Donauwelle (/de/, lit. 'Danube wave') is a traditional sheet cake popular in Germany and Austria. It is made of layers of plain and chocolate pound cake combined to have a wavy border between them. It contains sour cherries and is topped with buttercream and chocolate glaze.

==Naming==
The cake's name comes from its wavy pattern inside and its swirled chocolate decoration, although the reason for naming it after the Danube in particular is not clear.
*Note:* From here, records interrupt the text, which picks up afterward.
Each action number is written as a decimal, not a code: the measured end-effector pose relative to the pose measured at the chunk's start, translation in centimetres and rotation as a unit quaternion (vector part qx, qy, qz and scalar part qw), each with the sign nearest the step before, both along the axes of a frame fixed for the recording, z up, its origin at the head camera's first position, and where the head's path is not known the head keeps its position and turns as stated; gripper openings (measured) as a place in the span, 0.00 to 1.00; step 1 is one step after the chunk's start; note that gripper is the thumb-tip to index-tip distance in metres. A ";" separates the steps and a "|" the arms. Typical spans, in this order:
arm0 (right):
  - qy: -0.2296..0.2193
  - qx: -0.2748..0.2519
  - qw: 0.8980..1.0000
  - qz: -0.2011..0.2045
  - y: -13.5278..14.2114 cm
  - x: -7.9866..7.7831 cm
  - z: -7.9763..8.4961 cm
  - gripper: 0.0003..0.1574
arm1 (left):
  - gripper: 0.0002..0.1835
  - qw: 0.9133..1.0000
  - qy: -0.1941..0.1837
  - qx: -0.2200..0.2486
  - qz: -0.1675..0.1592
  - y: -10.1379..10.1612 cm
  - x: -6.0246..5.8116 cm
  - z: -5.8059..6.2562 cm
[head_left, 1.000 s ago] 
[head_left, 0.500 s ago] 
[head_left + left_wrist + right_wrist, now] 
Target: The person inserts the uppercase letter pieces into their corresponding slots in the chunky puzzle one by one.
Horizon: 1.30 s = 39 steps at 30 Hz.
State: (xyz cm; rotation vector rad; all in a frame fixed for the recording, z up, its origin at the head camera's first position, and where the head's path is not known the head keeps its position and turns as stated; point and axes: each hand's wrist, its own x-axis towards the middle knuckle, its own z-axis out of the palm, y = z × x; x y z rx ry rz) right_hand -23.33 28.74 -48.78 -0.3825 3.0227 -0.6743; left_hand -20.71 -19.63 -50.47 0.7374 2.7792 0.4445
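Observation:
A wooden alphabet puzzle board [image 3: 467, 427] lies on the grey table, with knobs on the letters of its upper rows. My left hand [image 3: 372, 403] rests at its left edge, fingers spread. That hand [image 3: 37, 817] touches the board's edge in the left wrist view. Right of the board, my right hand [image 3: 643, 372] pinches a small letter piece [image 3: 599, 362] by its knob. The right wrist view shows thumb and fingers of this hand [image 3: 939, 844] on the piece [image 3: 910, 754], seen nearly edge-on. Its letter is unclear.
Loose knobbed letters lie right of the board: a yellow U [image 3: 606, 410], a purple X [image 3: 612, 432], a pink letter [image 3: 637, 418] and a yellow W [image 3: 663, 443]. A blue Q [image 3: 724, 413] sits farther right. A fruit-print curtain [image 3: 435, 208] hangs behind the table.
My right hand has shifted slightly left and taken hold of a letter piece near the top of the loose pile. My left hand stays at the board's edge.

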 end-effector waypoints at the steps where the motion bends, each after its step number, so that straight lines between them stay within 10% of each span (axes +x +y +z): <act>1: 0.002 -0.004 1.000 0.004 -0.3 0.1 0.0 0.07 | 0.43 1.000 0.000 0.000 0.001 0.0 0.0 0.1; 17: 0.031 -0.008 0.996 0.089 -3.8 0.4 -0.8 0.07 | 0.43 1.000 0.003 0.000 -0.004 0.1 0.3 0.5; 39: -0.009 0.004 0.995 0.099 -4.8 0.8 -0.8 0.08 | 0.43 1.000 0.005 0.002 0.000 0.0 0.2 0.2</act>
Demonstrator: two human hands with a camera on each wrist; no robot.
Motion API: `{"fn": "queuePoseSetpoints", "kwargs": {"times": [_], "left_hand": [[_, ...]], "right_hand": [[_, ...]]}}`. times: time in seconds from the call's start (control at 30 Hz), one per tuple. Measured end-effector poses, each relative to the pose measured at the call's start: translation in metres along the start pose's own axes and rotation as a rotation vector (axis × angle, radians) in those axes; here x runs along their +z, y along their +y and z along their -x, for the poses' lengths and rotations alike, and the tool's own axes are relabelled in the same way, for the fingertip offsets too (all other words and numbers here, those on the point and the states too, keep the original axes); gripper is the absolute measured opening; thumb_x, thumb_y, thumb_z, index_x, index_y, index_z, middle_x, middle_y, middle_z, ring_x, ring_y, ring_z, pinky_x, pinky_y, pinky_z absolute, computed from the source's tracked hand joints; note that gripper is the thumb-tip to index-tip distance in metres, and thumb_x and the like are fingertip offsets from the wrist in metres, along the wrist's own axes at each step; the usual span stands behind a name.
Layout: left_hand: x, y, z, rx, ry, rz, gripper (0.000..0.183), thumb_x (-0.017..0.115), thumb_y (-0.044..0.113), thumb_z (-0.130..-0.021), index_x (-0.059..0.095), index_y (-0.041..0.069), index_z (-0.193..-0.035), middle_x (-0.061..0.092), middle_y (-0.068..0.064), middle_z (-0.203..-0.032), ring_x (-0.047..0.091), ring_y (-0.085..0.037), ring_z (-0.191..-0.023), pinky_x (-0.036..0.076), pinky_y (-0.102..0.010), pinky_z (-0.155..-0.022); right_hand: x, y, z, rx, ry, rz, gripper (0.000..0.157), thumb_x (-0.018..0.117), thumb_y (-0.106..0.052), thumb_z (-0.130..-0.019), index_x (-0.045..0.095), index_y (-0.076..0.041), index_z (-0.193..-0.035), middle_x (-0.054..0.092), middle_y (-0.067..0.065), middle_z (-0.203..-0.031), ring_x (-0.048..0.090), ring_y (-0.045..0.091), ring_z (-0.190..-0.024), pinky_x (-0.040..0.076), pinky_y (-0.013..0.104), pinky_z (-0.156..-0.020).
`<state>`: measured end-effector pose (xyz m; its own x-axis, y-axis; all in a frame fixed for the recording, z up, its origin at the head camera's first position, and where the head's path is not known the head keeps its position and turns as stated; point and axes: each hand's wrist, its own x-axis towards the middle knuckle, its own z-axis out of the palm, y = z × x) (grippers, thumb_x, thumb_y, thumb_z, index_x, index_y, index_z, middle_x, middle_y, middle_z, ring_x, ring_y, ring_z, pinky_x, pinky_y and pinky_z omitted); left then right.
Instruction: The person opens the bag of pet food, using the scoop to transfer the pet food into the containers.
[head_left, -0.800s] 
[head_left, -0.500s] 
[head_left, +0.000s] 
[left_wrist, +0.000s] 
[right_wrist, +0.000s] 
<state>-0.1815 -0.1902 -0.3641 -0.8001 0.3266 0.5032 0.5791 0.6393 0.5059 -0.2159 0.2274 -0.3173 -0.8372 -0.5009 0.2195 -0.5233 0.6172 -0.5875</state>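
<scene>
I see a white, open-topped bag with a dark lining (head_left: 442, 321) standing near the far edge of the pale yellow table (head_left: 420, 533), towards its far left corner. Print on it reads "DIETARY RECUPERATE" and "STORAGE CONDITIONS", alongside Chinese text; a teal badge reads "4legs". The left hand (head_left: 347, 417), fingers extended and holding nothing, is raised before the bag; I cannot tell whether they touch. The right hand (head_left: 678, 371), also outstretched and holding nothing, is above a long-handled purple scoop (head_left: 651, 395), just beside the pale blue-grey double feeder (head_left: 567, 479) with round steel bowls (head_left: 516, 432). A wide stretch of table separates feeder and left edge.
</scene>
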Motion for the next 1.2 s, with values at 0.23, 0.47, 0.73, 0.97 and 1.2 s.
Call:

It could refer to its popularity in those countries that the river flows through.

Other names for the cake are Schneewittchenkuchen, meaning 'Snow White cake', and Schneewittchentorte, referring to its color scheme of black, white and red, like the character of Snow White in the Brothers Grimm's fairy tale.

==Preparation==
The batter is a pound cake, a cake made of equal amounts by weight of butter, flour, eggs and sugar, which is then divided into two parts, one of which is colored with cocoa.

The two batters are spread in layers onto the baking sheet, the chocolate batter above the plain batter, before the top is strewn with sour cherries. During baking, the cherries sink to the bottom of the cake, causing the wavy pattern.

After the cake has cooled it is decorated with a thick layer of buttercream and iced with a chocolate glaze which may then be ornamented in a wavy manner with a fork.